WORK TASK. Please give again, exactly, every line of the material from the one containing "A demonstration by" to the end, including both of those lines.
== DATA SHOWN ==
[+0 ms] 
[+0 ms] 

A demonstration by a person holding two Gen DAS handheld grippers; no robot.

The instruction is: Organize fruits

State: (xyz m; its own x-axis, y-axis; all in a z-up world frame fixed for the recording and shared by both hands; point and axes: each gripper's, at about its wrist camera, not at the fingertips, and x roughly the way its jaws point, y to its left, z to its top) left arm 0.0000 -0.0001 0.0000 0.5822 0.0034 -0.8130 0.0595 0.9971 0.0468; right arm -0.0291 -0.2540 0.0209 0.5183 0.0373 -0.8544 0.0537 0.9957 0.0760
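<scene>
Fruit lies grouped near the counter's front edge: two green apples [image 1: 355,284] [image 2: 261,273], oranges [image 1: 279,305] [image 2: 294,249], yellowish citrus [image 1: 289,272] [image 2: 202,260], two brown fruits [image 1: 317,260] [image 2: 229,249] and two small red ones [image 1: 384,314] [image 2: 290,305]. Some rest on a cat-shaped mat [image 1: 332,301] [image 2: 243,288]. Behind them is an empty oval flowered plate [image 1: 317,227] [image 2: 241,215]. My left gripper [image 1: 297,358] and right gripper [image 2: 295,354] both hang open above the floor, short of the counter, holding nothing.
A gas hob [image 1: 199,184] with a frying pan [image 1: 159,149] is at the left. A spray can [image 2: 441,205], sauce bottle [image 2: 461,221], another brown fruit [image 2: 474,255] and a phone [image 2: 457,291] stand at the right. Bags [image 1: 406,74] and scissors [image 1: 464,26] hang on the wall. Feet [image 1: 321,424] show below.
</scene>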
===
PROBLEM SOLUTION.
A demonstration by a person holding two Gen DAS handheld grippers; no robot.

The instruction is: Organize fruits

State: (xyz m; its own x-axis, y-axis; all in a z-up world frame fixed for the recording and shared by both hands; point and axes: each gripper's, at about its wrist camera, not at the fingertips, and x roughly the way its jaws point, y to its left, z to its top) left arm 0.0000 -0.0001 0.0000 0.5822 0.0034 -0.8130 0.0595 0.9971 0.0468; right arm -0.0291 -0.2540 0.0209 0.5183 0.0373 -0.8544 0.0537 0.9957 0.0760
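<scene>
Fruit lies grouped near the counter's front edge: two green apples [image 1: 355,284] [image 2: 261,273], oranges [image 1: 279,305] [image 2: 294,249], yellowish citrus [image 1: 289,272] [image 2: 202,260], two brown fruits [image 1: 317,260] [image 2: 229,249] and two small red ones [image 1: 384,314] [image 2: 290,305]. Some rest on a cat-shaped mat [image 1: 332,301] [image 2: 243,288]. Behind them is an empty oval flowered plate [image 1: 317,227] [image 2: 241,215]. My left gripper [image 1: 297,358] and right gripper [image 2: 295,354] both hang open above the floor, short of the counter, holding nothing.
A gas hob [image 1: 199,184] with a frying pan [image 1: 159,149] is at the left. A spray can [image 2: 441,205], sauce bottle [image 2: 461,221], another brown fruit [image 2: 474,255] and a phone [image 2: 457,291] stand at the right. Bags [image 1: 406,74] and scissors [image 1: 464,26] hang on the wall. Feet [image 1: 321,424] show below.
</scene>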

Output for the exercise is complete.